Dans la scansion de ce flux de conscience revient, comme une antienne douloureuse, le souvenir puissant et désespéré de l’amour du psychiatre pour sa femme, LA femme. La déchirure de la perte reste béante à jamais. Le souvenir est physique, dans la chair autant que dans l’esprit. Chaque souvenir est une meurtrissure incurable.
[…] quand on m’a appelé parce que tu t’étais évanouie, je t’ai trouvée sur une chaise faite de planches de tonneaux, j’ai fermé la porte, je me suis blotti auprès de toi en répétant Jusqu’à la fin du monde, jusqu’à la fin du monde, jusqu’à la fin du monde, empli de la certitude que rien ne pouvait nous séparer, comme une vague vers la plage vers toi va mon corps, s’exclama Neruda et il en était ainsi pour nous, et il en est ainsi pour moi, seulement je ne suis pas capable de te le dire ou je te le dis quand tu n’es pas là, je te le dis tout seul, éperdu de l’amour que j’ai pour toi, nous nous sommes trop blessés, trop meurtris, nous avons tenté de nous tuer à l’intérieur l’un de l’autre, et malgré cela, souterraine et immense, la vague continue comme vers la plage et comme vers la plage la moisson de mon corps s’incline vers toi, épis de doigts qui te cherchent, essaient de te toucher, s’accrochent à ta peau avec une force d’ongles, tes jambes minces me serrent la taille, je monte l’escalier, je frappe au loquet, j’entre, le matelas connaît encore la forme de mon sommeil, je suspends mes vêtements sur la chaise, comme une vague vers la plage comme une vague vers la plage vers toi va mon corps.
Tous les souvenirs sont des cauchemars nous dit ce sombre et déchirant roman. Les mauvais parce qu’ils ramènent à des moments de peine et de malheur, les bons parce qu’ils rappellent les moments heureux, fatalement perdus. La dimension mémorielle de ce texte, cette bataille intérieure que mène le psychiatre contre ses propres souvenirs et son désespoir, António Lobo Antunes l’orchestre avec une rage froide et dévastatrice. Mémoire d’éléphant est une plongée brutale dans les abysses d’une époque marquée par la violence de l’Histoire et la lumière d’un amour fou, une autopsie littéraire qui cherche à exposer ce que l’on tente d’ensevelir sous les conventions les plus insupportables. C’est la tragédie dans son effroyable scansion temporelle, sans retour possible.

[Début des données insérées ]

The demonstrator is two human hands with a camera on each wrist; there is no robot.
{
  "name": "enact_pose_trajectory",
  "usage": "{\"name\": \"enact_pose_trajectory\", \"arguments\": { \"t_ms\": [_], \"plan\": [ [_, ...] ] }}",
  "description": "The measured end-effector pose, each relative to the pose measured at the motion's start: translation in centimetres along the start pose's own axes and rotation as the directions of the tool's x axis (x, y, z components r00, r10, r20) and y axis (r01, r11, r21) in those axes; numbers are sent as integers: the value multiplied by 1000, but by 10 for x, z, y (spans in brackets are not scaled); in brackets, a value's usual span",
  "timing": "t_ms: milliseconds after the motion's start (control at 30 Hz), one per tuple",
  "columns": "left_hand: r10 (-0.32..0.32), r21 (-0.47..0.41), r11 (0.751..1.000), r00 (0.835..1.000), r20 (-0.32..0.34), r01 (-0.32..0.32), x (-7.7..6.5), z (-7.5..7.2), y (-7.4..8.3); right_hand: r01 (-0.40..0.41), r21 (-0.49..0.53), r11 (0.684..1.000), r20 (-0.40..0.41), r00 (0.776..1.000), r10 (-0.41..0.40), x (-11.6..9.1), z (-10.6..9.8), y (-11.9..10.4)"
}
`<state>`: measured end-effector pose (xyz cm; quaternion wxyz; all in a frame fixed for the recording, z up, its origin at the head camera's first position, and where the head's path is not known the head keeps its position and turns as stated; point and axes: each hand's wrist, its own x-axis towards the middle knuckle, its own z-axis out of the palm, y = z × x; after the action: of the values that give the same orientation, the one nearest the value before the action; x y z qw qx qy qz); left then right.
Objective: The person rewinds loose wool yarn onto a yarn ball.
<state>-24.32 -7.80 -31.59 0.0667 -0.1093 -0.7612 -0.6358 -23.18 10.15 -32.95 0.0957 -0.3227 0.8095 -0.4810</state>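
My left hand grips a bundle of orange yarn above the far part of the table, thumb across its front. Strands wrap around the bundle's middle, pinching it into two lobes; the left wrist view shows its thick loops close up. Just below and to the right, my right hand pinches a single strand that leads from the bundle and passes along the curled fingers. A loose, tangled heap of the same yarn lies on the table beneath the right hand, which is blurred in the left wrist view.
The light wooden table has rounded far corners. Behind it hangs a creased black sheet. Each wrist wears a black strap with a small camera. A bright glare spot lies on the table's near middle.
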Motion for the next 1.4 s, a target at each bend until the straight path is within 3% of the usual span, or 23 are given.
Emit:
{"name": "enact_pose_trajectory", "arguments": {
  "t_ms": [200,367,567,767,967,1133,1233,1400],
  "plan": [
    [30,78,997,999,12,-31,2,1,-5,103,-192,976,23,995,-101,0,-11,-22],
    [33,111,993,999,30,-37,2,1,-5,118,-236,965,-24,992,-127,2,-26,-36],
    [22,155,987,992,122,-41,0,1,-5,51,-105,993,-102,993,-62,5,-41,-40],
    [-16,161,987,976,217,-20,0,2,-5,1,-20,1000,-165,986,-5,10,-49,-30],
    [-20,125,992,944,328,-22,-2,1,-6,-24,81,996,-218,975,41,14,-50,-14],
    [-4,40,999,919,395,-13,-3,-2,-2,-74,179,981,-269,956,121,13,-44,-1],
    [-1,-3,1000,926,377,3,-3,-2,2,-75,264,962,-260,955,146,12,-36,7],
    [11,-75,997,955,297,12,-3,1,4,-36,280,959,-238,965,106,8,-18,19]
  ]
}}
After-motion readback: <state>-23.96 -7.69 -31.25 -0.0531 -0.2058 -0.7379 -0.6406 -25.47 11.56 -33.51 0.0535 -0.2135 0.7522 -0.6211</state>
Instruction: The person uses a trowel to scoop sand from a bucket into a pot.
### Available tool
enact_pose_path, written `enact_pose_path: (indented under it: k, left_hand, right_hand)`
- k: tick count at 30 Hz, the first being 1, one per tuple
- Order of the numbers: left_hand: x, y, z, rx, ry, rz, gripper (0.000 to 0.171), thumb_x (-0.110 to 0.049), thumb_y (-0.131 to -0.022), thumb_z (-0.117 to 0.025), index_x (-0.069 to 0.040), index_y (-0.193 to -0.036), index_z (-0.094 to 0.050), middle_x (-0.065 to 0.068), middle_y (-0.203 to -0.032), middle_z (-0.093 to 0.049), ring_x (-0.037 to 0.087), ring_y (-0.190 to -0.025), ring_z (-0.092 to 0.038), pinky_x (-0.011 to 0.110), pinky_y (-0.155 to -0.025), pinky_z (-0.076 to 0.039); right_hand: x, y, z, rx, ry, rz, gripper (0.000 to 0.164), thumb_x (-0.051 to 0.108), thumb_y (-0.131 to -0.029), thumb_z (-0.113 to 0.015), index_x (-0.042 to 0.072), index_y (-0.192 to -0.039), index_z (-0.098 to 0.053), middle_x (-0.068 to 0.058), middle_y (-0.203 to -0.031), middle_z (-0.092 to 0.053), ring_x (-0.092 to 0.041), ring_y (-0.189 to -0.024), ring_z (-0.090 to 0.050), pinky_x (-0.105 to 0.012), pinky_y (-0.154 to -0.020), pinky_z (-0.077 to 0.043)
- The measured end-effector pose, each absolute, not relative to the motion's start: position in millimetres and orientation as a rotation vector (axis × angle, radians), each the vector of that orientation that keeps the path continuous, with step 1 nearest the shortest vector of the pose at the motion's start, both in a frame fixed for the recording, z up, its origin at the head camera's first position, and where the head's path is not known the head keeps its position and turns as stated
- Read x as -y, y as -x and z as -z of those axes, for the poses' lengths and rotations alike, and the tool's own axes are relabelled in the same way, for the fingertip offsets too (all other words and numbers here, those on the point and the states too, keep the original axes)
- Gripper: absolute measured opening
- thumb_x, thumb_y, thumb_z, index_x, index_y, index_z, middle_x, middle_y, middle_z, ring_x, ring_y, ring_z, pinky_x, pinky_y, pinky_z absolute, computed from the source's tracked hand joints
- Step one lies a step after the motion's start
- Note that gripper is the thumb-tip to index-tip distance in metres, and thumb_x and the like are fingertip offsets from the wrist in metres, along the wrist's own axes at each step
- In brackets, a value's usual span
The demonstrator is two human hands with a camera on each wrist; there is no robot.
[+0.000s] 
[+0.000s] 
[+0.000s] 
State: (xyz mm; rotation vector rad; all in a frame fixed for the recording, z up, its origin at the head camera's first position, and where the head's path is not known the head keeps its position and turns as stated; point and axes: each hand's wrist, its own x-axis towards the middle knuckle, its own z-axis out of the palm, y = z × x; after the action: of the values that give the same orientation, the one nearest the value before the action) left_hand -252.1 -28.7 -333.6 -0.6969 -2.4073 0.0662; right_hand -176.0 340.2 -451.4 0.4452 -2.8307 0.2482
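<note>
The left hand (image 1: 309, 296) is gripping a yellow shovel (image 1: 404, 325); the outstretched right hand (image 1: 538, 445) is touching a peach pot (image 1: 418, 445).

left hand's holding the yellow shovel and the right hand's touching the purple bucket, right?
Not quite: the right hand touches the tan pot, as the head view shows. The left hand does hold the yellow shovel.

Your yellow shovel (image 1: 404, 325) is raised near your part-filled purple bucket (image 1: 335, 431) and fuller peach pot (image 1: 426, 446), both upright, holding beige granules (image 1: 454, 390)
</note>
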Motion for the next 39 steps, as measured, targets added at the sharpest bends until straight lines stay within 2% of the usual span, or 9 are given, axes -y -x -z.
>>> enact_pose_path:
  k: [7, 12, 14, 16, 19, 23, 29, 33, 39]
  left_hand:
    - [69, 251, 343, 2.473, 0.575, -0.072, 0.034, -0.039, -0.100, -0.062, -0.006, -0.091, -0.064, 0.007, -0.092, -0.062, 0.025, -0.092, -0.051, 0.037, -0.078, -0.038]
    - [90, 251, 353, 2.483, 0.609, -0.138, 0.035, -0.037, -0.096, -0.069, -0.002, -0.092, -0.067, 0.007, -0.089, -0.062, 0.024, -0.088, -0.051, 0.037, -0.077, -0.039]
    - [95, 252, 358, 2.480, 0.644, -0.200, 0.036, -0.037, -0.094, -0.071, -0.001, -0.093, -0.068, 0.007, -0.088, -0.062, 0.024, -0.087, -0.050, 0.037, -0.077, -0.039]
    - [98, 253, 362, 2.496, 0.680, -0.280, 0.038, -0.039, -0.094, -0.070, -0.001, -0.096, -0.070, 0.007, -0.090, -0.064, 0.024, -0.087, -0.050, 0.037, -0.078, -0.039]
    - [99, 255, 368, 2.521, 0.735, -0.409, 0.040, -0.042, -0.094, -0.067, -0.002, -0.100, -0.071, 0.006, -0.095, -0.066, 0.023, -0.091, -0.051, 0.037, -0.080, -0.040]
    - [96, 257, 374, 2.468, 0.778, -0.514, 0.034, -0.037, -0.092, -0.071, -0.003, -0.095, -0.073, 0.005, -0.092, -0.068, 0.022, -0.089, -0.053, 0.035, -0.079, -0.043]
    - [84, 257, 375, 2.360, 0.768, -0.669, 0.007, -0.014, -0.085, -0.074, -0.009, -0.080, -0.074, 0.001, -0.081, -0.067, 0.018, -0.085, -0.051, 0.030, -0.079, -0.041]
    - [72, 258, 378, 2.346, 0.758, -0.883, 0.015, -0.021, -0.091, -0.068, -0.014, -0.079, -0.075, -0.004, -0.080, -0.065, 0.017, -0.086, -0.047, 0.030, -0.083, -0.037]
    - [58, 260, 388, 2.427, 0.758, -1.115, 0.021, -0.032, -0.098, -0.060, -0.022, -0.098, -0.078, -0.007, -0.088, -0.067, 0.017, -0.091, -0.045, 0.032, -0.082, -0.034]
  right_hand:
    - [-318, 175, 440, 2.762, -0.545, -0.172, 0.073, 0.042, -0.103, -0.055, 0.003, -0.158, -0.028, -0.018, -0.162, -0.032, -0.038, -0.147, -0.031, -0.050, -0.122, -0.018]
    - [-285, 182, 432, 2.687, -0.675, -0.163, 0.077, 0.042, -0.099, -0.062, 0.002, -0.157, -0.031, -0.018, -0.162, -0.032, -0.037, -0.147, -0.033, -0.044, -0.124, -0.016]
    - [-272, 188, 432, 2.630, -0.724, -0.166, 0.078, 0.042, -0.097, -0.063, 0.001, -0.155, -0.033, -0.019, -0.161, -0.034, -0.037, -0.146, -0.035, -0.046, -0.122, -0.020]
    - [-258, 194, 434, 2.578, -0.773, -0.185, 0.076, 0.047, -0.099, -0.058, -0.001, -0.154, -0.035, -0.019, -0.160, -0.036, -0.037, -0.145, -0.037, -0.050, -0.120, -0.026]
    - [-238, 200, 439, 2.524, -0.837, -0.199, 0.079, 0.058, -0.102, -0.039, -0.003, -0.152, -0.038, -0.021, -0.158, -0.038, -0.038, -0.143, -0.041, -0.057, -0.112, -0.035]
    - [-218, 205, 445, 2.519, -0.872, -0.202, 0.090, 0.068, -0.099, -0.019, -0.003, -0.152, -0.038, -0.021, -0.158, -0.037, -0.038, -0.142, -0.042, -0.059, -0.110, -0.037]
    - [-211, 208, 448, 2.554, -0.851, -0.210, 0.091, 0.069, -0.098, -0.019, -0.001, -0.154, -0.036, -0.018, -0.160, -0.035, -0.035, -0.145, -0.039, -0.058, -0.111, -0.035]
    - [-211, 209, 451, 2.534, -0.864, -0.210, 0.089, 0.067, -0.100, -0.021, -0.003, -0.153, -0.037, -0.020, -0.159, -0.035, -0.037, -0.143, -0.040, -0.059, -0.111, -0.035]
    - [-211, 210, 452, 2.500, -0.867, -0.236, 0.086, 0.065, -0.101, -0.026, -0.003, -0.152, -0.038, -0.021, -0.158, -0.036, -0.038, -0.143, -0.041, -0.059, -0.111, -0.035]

Ensuite le psychiatre se souvint de La Mouette et de la profonde impression que la lecture de la pièce lui avait causée, des personnages apparemment suaves, à la dérive dans un décor apparemment suave et gai (Tchékhov se considérait sincèrement comme un auteur de comédies), mais chargé de la terrifiante angoisse de la vie que seul peut-être Fitzgerald avait su plus tard retrouver et qui surgit, par moments, dans le saxophone de Charlie Parker, nous crucifiant tout à coup en un solo désespéré qui résume toute l’innocence et la souffrance du monde dans le souffle lancinant d’une note. Alors le médecin pensa : cette mouette c’est moi, et celui qui se fuit lui-même c’est moi aussi. Et je n’ai même pas le courage nécessaire pour faire demi-tour et pour me venir en aide.
Et l’écriture obsessionnelle d’António Lobo Antunes qui enserre le flot de la douleur, est à la fois l’outil et la prison du désespoir humain. Mémoire d’éléphant annonçait, en 1979, la naissance du plus grand écrivain européen encore vivant.